# Oh yes I did! Suede bag in washing machine.



## leighasue

I picked up a filthy suede Banana Republic bag for a few dollars at the thrift store last weekend. The interior lining was really gross with hair, dirt, and debris. The outside suede was grungy. The ladies on the Coach forum are pretty hard-core when it comes to rehabbing old bags and I had read in one thread where someone threw their thrift store suede Coach in the washing machine. I figured if it worked for her it might work for me. I had nothing to lose. I used dye free, fragrance free detergent on the handwash cycle and stuffed it with towels during part of the drying process to help it keep its shape. It took over 36 hours to dry then it got brushed with a dollar store soft bristle body brush. Here are the results:


















Disclaimer:It worked for me but I do not recommend this for your suede bag. Try it at your own risk!
p.s. The wrinkles in the last photo are just because the bag is empty and was starting to slouch. Nothing that the washing did to it. The only adverse effect it experienced was some tiny loose threads that I trimmed and some slight pilling which was fine after I brushed it. I wish I had a before photo to show you how much cleaner it is now!


----------



## missjenny2679

Wow! The bag looks great! Did you take any before pics?


----------



## leighasue

Thanks. I just remembered I do have one before photo that I took for my money saving blog. It's a group photo with a couple of other bags I picked up. I wish I had taken a before photo of the interior too and a close up because you can't tell a whole lot from this photo (and if you can see there were loose thread when I bought it too, I trimmed those and had to trim again after the wash).


----------



## lantana19

Wow! That's really awesome and I bet it was a super fun experiment as well! I'm a thrift store junkie and love "rescuing" things to take them home and help them reach their former glory! I'll have to keep this post in mind next time I run across a suede handbag at a thrift store. If it only costs a couple of bucks, no harm in trying it out right?


----------



## leighasue

Me too lantana! The only problem is I always plan on re-homing things after fixing them up but then I hate to let them go and they end up sitting in my closet (I don't wanna tell you how many thirft store bags and wallets I've bought in the last month). I will use this bag though.


----------



## BgaHolic

Funny! I did the same thing with a black suede skirt that I had.  It got stained and I figured before I throw it out let me toss it in the wash cycle on delicate. I hung it to dry and walla! Saved it!


----------



## LabelLover81

That's amazing!  I had no idea that would even be considerable (...*starts looking at suede item in her closet...)


----------



## MissyC

WOW!!  Glad it worked for you. Id be too scared!


----------



## Purrrfect

Amazing!! Good for you...I might be still afraid of the washer but not the sink and woolite.

Your bag came out great!


----------



## linhhhuynh

wow it looks great! i'd be too scared to do it though, lol


----------



## SDBagLover

I'm impressed!  I've learned so much on this forum, it's awesome.  Thanks for sharing.


----------



## r15324

Nice work! That's impressive


----------



## Mair

I am impressed! My first "nice" bag was pale blue suede and it got grungy really quickly.  I was so annoyed.  I should've put it in the washing machine!


----------



## kateincali

Brave girl! I think I'll actually try this, I have a suede bag that's gone to hell.


----------



## COACH ADDICT

Wow that is really amazing... I would not have been so brave...


----------



## leighasue

Thanks, I wouldn't have even thought to try it if it hadn't been for the thread I read in the Coach forum. I'm pretty pleased that it worked out.


----------



## berta

Wow, I tend to shy away from suede, still not yet confident I could actually toss one in the washer...  

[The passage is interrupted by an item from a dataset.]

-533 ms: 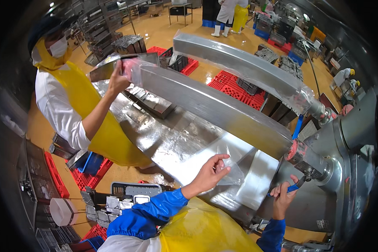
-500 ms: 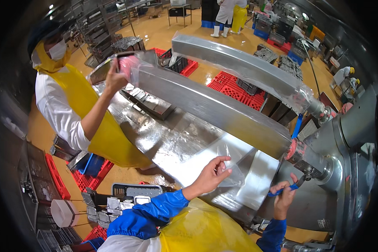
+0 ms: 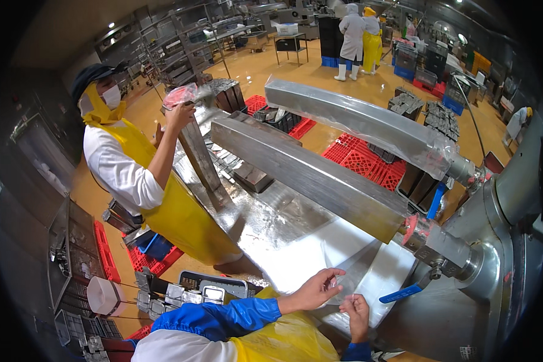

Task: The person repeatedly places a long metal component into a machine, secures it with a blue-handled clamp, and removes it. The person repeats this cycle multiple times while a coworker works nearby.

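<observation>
My left hand (image 3: 318, 289) has its thumb and fingers curled together on a thin, clear plastic bag (image 3: 346, 281). Close beside it, my right hand (image 3: 357, 315) pinches the near edge of the same film. Right of my hands, the blue valve handle (image 3: 400, 294) sticks out untouched below a steel outlet (image 3: 443, 250). From that outlet a long square steel tube (image 3: 308, 178) runs away to the left, its surface bare. Behind it lies a second square tube (image 3: 356, 117) covered in clear film.
A steel table (image 3: 283, 211) carries white sheets (image 3: 320, 250). At left, a co-worker (image 3: 157, 175) in a yellow apron holds a long metal mould (image 3: 198, 154) upright, pink filling at its top. Metal moulds (image 3: 175, 295), red crates (image 3: 359, 158) and a machine (image 3: 513, 193) surround the table.
My right hand has let go of the blue handle and come left to the plastic bag. The co-worker has taken the mould off the near tube's end and tilted it upright.
</observation>
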Demonstrator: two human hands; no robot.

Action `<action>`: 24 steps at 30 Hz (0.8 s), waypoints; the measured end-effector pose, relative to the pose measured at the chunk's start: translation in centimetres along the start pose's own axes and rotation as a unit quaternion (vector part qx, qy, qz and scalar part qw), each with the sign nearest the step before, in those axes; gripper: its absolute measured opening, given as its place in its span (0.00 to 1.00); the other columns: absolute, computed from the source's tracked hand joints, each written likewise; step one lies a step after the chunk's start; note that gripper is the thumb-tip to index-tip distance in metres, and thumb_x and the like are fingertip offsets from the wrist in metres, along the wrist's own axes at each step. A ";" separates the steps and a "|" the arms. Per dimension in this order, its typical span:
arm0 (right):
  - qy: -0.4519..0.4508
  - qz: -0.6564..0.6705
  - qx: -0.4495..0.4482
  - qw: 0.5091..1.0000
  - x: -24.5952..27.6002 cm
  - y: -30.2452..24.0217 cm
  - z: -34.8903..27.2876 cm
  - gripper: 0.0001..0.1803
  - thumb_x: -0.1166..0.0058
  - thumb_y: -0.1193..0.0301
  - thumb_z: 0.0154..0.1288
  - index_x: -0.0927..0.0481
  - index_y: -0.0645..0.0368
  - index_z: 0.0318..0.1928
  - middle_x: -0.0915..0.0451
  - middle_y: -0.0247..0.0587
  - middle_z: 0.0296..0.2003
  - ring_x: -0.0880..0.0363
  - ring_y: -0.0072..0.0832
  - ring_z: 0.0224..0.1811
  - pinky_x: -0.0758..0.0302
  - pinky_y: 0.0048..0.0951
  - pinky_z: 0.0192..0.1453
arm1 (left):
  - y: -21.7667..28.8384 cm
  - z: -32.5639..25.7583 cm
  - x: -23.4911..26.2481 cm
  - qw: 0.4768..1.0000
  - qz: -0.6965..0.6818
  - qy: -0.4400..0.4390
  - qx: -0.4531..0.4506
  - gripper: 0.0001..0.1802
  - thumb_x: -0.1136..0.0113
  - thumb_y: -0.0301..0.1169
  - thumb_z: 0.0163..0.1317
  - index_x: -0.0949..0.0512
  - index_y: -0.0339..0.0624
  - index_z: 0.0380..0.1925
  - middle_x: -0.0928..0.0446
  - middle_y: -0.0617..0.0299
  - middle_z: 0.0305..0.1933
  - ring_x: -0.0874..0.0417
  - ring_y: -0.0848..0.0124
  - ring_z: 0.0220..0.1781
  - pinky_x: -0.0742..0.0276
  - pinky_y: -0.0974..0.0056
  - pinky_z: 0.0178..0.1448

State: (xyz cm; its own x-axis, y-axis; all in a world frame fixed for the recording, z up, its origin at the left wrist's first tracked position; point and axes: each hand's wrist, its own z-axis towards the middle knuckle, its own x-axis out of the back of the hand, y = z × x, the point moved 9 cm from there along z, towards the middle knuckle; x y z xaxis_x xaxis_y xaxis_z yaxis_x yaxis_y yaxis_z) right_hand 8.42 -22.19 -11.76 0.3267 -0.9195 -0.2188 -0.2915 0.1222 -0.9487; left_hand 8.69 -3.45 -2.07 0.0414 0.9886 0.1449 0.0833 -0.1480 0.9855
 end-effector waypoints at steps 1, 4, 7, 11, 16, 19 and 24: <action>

Your's look totally fabulous.  Amazing.


----------



## lovely2008

hi, i know it's an old thread, but has anyone wash caviar leather handbag in washer?  thanks!


----------



## chowlover2

lovely2008 said:


> hi, i know it's an old thread, but has anyone wash caviar leather handbag in washer?  thanks!



Check the Coach Rehab & Rescue thread. I know one of the girls used a steamer behind the leather to get a dent in the leather out. Not sure about a bath though...


----------



## lovely2008

chowlover2 said:


> Check the Coach Rehab & Rescue thread. I know one of the girls used a steamer behind the leather to get a dent in the leather out. Not sure about a bath though...



thanks!


----------



## vink

I must try this. I have an old Coach bucket bag that get dirty very easily I'm so afraid to use it. Still, it get dirty even just from storing in my closet.  I really must try this trick!


----------